Hormone replacement therapy shows no rise in overall mortality

Menopausal hormone therapy (commonly known as hormone replacement therapy or HRT) is not associated with an increased risk of death, finds a Danish study of over 800,000 women published by The BMJ today.

The findings support current guidelines that recommend hormone therapy for women who have recently begun menopause who have moderate to severe symptoms and no contraindications, say the researchers.

Menopausal hormone therapy can help relieve menopausal symptoms such as hot flashes, sleep disturbance, mood swings, and depression. But its use has steadily declined during the last two decades, mainly due to safety concerns, and real world evidence regarding the effect of menopausal hormone therapy on death is lacking.

To address this, researchers used nationwide Danish registers to track women born between 1950 and 1977 and alive at age 45. Women were excluded if they had a history of blood clots, liver disease, breast, womb, or ovarian cancer, had previously used menopausal hormone therapy or undergone surgery to remove both ovaries (bilateral oophorectomy).

Follow-up began on each woman's 45th birthday and ended on 31 July 2023 (a median of just over 14 years).

Potentially influential factors including age, number of children (parity), education, income, country of birth, and underlying conditions such as diabetes, high blood pressure and heart disease, were also taken into account.

Of the 876,805 women included in the main analysis, 104,086 (11.9%) redeemed a prescription for menopausal hormone therapy, and 47,594 (5.4%) died. By the end of the follow-up period, the median duration of menopausal hormone therapy use was 1.7 years, with 41,433 (4.7%) women using it for less than one year, and only 7,337 (0.8%) women reporting ten or more years of use.

When not considering influential factors, the risk of all-cause death for women with past or present use of menopausal hormone therapy was 54.9 deaths per 10,000 person years compared with 35.5 deaths per 10,000 for women who had never used it. However, when influential factors were taken into account, no meaningful difference in risk of death was found.

Investigating the duration of use revealed no increased risk of death, even after 10 or more years of use. And no unequivocal differences were found between the groups for specific causes of death, such as heart disease, stroke or cancer.

What's more, women who had undergone bilateral oophorectomy aged 45 to 54 for non-cancerous reasons experienced a significant survival benefit when using menopausal hormone therapy, corresponding to a 27-34% lower risk of death than women in the same group who did not use hormone therapy.

The study also found some evidence suggesting that menopausal hormone therapy in a transdermal form (such as skin patches or gels) had a slightly lower risk of death compared to no treatment although the authors stress that this finding should await scrutiny in future studies.

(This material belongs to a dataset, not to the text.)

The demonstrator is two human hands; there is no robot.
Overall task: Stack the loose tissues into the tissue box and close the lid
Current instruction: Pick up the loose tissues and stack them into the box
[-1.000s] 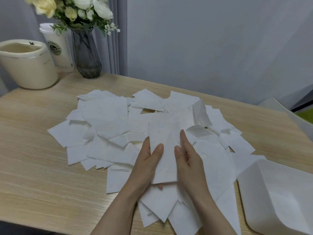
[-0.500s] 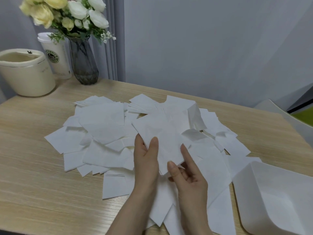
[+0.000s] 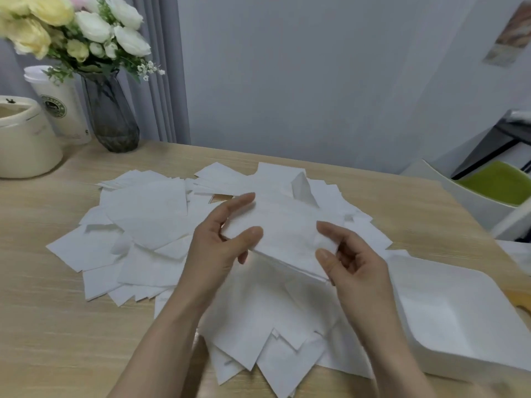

This is an observational study so no firm conclusions can be drawn about cause and effect, and the authors acknowledge several limitations that may have affected their results.

However, they point out that this was a large study based on a near complete record and follow-up of almost a generation of women, and results were materially unchanged after further sensitivity analyses, suggesting they are robust.

As such, they conclude: "In this large nationwide cohort study, menopausal hormone therapy was not associated with increased mortality. No unequivocal differences in cardiovascular specific or cancer specific mortality were found between groups."

The significant increase in survival found among women using menopausal hormone therapy after bilateral oophorectomy for non-cancerous reasons should also prompt further discussion as to whether more women should be offered hormone therapy after undergoing this type of surgery, they add.